Find the word "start" in the listing. Copy out each line where it occurs.
----
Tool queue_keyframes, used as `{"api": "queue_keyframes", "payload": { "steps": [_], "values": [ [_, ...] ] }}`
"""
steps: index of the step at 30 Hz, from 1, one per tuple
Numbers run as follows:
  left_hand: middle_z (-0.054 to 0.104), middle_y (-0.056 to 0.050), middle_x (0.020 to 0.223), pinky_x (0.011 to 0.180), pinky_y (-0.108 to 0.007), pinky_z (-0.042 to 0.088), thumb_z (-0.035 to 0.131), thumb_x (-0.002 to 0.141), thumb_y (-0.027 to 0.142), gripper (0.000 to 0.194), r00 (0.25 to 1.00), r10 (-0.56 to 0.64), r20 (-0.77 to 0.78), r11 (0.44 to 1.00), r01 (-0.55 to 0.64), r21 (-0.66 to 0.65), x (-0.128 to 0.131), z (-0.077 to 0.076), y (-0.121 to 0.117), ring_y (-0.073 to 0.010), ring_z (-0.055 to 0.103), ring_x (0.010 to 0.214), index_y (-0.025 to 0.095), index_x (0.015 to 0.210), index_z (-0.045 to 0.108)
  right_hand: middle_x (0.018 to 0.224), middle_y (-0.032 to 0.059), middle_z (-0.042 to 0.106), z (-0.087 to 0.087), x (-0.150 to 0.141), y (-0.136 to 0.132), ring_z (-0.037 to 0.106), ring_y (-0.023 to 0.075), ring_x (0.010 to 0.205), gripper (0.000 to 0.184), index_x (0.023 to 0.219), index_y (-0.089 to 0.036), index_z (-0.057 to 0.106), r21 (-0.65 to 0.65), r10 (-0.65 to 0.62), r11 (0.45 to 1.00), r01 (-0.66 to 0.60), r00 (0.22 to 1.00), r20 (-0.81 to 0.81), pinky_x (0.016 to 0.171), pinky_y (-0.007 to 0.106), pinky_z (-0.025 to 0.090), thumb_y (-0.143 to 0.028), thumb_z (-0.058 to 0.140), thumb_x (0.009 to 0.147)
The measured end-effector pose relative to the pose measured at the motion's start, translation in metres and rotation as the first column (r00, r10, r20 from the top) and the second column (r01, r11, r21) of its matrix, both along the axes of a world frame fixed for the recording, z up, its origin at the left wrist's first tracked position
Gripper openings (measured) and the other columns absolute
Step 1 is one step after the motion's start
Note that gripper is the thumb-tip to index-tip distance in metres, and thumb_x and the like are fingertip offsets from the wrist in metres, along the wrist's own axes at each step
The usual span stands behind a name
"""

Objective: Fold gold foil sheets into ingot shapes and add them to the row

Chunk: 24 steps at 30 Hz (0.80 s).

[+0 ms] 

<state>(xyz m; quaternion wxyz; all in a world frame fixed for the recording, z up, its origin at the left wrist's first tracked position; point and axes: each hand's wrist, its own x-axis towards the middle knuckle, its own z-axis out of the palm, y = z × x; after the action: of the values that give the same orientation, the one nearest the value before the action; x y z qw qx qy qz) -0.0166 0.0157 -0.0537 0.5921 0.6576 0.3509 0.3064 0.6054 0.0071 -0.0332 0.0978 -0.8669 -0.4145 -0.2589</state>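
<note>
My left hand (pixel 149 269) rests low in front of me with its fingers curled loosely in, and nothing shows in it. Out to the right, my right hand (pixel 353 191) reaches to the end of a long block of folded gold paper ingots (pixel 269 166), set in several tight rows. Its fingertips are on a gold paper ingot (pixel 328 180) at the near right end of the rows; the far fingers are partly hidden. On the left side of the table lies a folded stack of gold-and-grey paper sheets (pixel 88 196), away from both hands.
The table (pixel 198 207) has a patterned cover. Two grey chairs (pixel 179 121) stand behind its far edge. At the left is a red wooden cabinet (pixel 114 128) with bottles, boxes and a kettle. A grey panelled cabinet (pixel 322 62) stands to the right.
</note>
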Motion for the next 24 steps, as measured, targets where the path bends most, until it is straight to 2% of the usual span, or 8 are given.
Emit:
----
## ANSWER TO THIS PROBLEM
The measured end-effector pose relative to the pose measured at the motion's start, translation in metres and rotation as the first column (r00, r10, r20 from the top) and the second column (r01, r11, r21) of its matrix, both along the axes of a world frame fixed for the recording, z up, its origin at the left wrist's first tracked position
Step 1 is one step after the motion's start

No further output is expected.